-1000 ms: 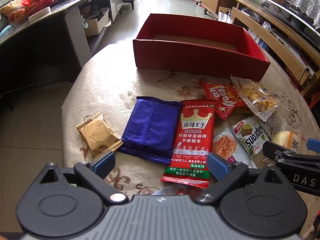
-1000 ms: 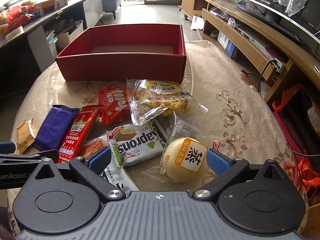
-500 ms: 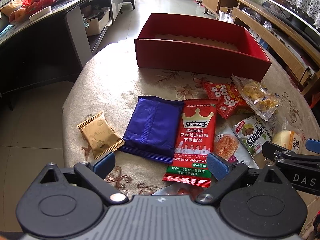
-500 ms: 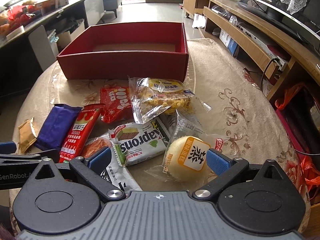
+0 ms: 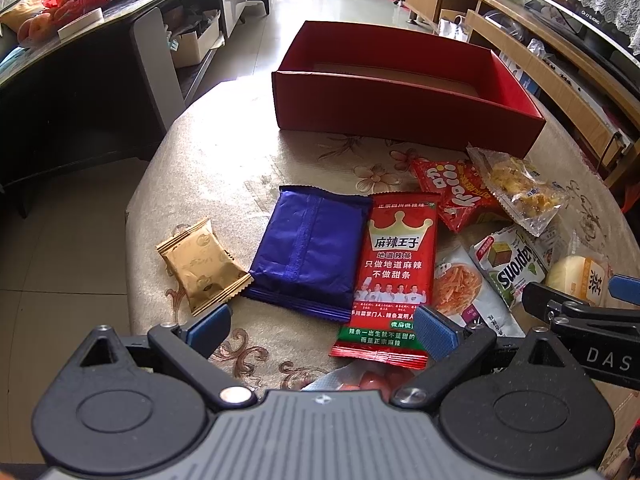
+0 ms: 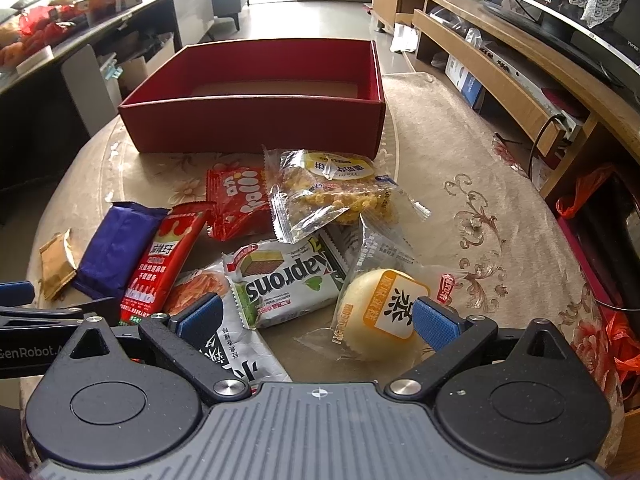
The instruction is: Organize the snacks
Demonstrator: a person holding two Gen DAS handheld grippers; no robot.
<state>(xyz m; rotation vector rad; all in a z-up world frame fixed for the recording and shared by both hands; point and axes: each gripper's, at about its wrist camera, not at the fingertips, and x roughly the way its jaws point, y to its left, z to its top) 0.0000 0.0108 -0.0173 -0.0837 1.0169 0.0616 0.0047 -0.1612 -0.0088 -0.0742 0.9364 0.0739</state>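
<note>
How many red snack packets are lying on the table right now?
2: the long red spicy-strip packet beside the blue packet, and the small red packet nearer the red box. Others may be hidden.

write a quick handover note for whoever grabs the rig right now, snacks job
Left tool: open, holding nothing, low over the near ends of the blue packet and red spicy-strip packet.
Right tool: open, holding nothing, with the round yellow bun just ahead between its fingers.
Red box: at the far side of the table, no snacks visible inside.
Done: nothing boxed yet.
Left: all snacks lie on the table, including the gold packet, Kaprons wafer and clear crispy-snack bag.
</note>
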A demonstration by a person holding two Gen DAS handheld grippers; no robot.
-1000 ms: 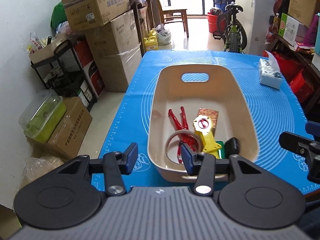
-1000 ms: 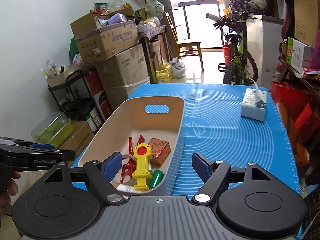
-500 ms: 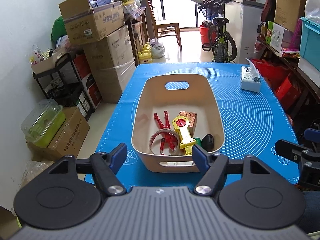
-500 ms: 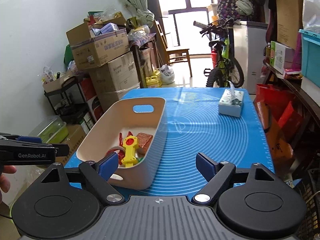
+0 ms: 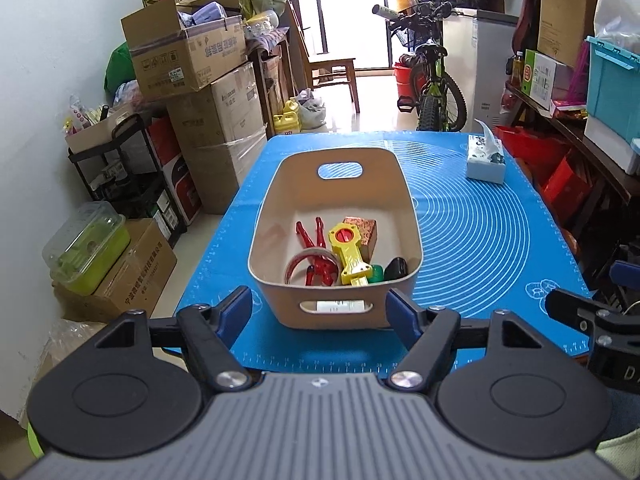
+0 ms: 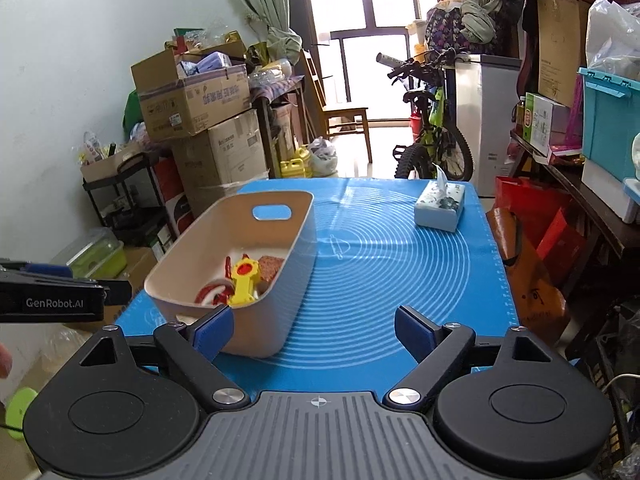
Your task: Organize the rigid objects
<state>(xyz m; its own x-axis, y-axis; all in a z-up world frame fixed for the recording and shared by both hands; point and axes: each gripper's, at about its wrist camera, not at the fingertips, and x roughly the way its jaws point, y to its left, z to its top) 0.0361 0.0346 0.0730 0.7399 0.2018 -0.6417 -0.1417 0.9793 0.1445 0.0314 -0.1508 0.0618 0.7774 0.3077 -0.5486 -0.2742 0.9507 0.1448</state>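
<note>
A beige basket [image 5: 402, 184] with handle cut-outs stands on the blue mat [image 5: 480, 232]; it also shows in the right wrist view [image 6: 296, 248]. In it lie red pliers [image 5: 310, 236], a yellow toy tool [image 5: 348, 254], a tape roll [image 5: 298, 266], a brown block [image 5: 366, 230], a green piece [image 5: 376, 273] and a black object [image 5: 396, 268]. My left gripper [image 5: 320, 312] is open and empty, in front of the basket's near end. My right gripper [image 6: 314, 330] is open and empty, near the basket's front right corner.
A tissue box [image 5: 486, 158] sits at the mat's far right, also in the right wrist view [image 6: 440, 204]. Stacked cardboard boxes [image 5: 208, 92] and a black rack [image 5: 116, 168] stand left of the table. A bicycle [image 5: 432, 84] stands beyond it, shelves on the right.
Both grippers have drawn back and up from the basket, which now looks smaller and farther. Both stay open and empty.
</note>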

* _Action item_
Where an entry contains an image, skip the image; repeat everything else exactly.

* _Answer below_
-1000 ms: 
-1000 ms: 
-500 ms: 
-500 ms: 
+0 ms: 
+0 ms: 
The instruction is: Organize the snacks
Demonstrator: a person holding two Gen DAS handheld grippers; no robot.
<state>(xyz m; rotation vector rad; all in a z-up world frame fixed for the recording and shared by both hands; point and axes: each gripper's, at about its wrist camera, not at the fingertips, and x roughly the way its jaws point, y to its left, z to its top) 0.0000 0.0108 -0.0173 -0.0837 1.0169 0.0616 0.0047 -0.1612 -0.0088 -0.0742 0.9364 0.0739</state>
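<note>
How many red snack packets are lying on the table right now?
2: the long red spicy-strip packet beside the blue packet, and the small red packet nearer the red box. Others may be hidden.

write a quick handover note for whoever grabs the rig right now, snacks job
Left tool: open, holding nothing, low over the near ends of the blue packet and red spicy-strip packet.
Right tool: open, holding nothing, with the round yellow bun just ahead between its fingers.
Red box: at the far side of the table, no snacks visible inside.
Done: nothing boxed yet.
Left: all snacks lie on the table, including the gold packet, Kaprons wafer and clear crispy-snack bag.
</note>
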A demonstration by a person holding two Gen DAS handheld grippers; no robot.
-1000 ms: 
-1000 ms: 
-500 ms: 
-500 ms: 
+0 ms: 
+0 ms: 
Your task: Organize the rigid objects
<state>(xyz m; its own x-axis, y-axis; all in a z-up world frame fixed for the recording and shared by both hands; point and axes: each gripper's, at about its wrist camera, not at the fingertips, and x roughly the way its jaws point, y to its left, z to its top) 0.0361 0.0346 0.0730 0.7399 0.2018 -0.6417 -0.1417 0.9793 0.1445 0.0314 -0.1508 0.0618 0.7774 0.3077 -0.5486 -0.2742 0.9507 0.1448</state>
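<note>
A beige basket [image 5: 402, 184] with handle cut-outs stands on the blue mat [image 5: 480, 232]; it also shows in the right wrist view [image 6: 296, 248]. In it lie red pliers [image 5: 310, 236], a yellow toy tool [image 5: 348, 254], a tape roll [image 5: 298, 266], a brown block [image 5: 366, 230], a green piece [image 5: 376, 273] and a black object [image 5: 396, 268]. My left gripper [image 5: 320, 312] is open and empty, in front of the basket's near end. My right gripper [image 6: 314, 330] is open and empty, near the basket's front right corner.
A tissue box [image 5: 486, 158] sits at the mat's far right, also in the right wrist view [image 6: 440, 204]. Stacked cardboard boxes [image 5: 208, 92] and a black rack [image 5: 116, 168] stand left of the table. A bicycle [image 5: 432, 84] stands beyond it, shelves on the right.
Both grippers have drawn back and up from the basket, which now looks smaller and farther. Both stay open and empty.
</note>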

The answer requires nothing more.